Last Friday's 'Shuster Live' programme entitled 'Is there an end to the War?' was, even by Ukrainian standards, one of the most depressing items I have seen for a long time.
The representative studio audience was asked a simple question:
"Do you want reconciliation to take place between OUN-UPA and veterans of the Soviet Army ?
Overall, 72% were in favour. Regionally, amongst those from Western Ukraine it was 90% in favour, Eastern Ukraine 59%, Central Ukraine 83%, and Southern Ukraine 55%.

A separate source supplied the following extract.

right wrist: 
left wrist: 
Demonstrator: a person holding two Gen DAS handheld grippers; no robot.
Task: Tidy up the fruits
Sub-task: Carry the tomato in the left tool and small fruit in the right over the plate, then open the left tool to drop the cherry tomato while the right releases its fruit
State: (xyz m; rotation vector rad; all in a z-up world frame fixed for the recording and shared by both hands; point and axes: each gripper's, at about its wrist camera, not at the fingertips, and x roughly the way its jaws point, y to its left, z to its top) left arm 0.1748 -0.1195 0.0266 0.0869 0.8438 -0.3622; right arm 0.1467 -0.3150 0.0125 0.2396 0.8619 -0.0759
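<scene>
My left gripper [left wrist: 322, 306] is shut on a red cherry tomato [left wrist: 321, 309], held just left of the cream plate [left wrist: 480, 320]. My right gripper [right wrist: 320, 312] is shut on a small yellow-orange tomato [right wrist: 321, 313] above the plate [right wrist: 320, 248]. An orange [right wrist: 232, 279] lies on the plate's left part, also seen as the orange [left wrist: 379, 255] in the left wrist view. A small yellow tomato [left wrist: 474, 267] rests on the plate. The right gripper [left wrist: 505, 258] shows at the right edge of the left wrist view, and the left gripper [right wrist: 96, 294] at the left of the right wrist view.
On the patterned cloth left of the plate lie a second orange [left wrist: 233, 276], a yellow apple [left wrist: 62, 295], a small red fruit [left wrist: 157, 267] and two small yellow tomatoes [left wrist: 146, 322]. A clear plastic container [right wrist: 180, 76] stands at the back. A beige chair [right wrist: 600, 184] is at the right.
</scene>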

The population well understands the dreadful paradoxes and dilemmas Ukraine faced in WW2. The parents of brave Soviet soldiers, including millions of loyal Ukrainian soldiers, had died a decade earlier in the Stalin-induced famine or during Stalin's Great Terror. Many thousands of Ukrainians from Halychyna, which had been 'liberated' by Stalin as part of a deal with Hitler in 1939, also fought in the Red Army. Thousands of their brothers served in the Werhmacht even though their families had frequently been brutally treated by the Nazis. Millions of their brothers and sisters had also been deported to Germany as slave labour, and having survived allied bombing raids, when they returned were treated appallingly by the authorities for 'betrayal of their country' - sometimes to be treated as slave labour yet again. And during the years immediately after the war, often forgotten by many, the entire country collectively endured near famine too while other parts of the Soviet Union fared rather better.
But in Shuster's studio Dmytro Tabachnyk, minister of education, Communist party leader Petro Symonenko, who are now part of the ruling coalition, as well as some members of the opposition did everything possible to reduce any possible chance of reconciliation. The ministers' aim was to simply demonise anyone who did not follow their simplistic orthodox, half-truthful Soviet line.
The programme starkly revealed that the differing attitude to WW2 and Stalin's leadership, between what can loosely be called eastern and western Ukraine, lies at the dark heart of political conflict in the country.
Reconciliation processes have had some measure of success in other countries e.g. in South Africa, Northern Ireland, Spain and elsewhere. It is vital that such processes start take place in Ukraine if there is to be a better tomorrow.
The nonchalant or malicious attitute of current ministers to the reconciliation favoured by the population, and e.g. to the erection of statues of Stalin in today's Ukraine, shows how little they care about this. Former president Kravchuk correctly pointed out the absurdity of today's Communists' actions when over 50 years ago Stalin had been denounced by the party which he headed, by peers that were first-hand witnesses of his crimes.
"There is at least one common denominator to all...approaches to reconciliation. They all are designed to lead individual men and women to change the way they think about their historical adversaries. As a result, reconciliation occurs one person at a time and is normally a long and laborious process....Reconciliation matters because the consequences of not reconciling can be enormous."